What the task requires :: Draw out every line with the word "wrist" from the listing below.
-- Supplied data follows --
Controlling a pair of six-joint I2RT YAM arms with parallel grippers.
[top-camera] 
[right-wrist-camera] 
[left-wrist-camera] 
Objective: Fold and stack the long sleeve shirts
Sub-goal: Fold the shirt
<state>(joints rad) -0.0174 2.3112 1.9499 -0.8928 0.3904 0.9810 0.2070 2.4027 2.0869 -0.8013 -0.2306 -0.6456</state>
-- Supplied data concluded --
Written reply ::
[right-wrist-camera] 
[left-wrist-camera] 

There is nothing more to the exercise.